Abrupt wurde dieser Gedankengang entzwei gerissen, als eine dieser kleinen Blagen mir mit seinem Schlitten gegen das Schienbein fuhr. Den Schmerz ignorierend blickte ich den kleinen grimmig an, der war keine 10 Jahre alt.
„Lauf“, grummelte ich, bevor ich mir einen Haufen des herumliegenden, thermisch energiearmen Dihydrogenmonoxid schnappte, es sphärisch komprimierte und mittels ballistischer Kraft im Gesicht des Jungen zum Zerbersten brachte. Mit anderen Worten: Ich habe dem Spacken volle Lotte einen Schneeball in die Fresse gerotzt. Der Junge fiel mit dem Gesicht nach unten in den Schnee.

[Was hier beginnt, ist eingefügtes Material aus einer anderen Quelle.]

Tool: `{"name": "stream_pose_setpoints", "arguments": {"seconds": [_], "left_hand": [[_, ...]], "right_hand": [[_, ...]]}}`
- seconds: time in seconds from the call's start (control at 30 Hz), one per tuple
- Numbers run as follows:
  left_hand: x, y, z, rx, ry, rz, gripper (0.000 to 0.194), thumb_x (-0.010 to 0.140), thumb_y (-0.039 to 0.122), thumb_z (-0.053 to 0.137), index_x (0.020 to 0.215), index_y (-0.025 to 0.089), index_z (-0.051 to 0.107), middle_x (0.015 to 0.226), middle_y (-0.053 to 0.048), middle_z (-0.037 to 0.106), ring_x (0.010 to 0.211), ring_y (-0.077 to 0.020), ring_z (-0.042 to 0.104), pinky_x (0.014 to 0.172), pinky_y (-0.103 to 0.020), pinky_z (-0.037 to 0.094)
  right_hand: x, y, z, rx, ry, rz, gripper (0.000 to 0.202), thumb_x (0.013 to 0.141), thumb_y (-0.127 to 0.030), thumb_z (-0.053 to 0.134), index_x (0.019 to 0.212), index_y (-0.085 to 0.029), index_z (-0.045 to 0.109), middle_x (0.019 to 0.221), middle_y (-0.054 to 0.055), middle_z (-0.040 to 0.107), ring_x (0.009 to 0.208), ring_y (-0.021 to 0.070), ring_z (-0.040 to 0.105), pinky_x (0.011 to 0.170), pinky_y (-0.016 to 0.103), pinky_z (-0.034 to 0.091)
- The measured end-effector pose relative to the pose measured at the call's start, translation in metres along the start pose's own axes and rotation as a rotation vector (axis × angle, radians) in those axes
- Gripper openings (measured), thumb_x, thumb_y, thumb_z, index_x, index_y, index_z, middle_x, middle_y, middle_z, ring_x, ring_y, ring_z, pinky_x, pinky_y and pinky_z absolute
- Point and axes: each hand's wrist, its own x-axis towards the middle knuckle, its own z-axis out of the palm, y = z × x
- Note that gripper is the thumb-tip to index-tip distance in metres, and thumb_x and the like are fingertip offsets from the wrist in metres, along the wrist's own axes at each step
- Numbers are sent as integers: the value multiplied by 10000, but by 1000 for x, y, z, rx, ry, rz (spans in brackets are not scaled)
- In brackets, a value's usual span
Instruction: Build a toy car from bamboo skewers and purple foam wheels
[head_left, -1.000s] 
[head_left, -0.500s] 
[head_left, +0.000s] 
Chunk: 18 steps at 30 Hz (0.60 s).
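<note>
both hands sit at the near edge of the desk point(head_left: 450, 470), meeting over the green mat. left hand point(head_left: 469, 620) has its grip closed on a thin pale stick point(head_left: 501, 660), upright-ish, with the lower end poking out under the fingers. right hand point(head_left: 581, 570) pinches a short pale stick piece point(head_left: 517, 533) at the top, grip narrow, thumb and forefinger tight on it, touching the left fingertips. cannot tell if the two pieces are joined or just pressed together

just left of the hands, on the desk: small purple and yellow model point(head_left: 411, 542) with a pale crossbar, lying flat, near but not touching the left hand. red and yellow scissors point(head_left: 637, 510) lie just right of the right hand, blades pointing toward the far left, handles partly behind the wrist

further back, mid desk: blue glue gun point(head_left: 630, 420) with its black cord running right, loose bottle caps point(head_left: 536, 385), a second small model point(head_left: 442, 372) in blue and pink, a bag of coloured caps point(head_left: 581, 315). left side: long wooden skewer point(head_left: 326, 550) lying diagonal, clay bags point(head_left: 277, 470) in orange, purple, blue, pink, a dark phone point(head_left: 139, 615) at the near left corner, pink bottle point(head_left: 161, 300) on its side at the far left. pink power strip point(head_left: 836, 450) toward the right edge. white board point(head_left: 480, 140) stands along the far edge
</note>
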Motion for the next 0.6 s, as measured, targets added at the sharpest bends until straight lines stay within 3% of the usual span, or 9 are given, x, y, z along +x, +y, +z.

„Arschloch“, rief er mir entgegen. Die heutige Jugend wird auch immer frecher.
19. Dezember 2021
Der absolut legendärste Tag des ganzen Dezembers. Nicht etwa, weil es der vierte Advent war, nein, mein Cousin und ich trafen uns während der heiligen Messe vor der katholischen Kirche St. Paul. Er fuhr mit seiner Harley an, ich mit dem Golf. Wir trugen beide unser Weihnachtsoutfit: Coole Sonnenbrille, rotes Shirt, schwarze Lederjacke, blaue Jeans und dicke Stiefel.
Die Tür kriecht 'nen Tritt, herein kommen... wir beide. Der Organist, also der Typ, der die Orgel spielte, unterbrach sein wildes Spiel. Die ganzen alten Leute, die sich noch in die Kirche trauten, drehten ihre Köpfe zu uns, wie wir im hellen Schein des Eingangs standen.
Mein Cousin legte AC/DC mit „Hells Bells“ auf seinen Ghettoblaster. In Slowmo marschierten wir beide zum Altar nach vorne. Entsetzen machte sich im Gesicht des Pastors breit, als er uns beide, die Weihnachts-Terminatoren, herannahen sah. Der wusste genau was ihm blühte, sollte er sich wehren.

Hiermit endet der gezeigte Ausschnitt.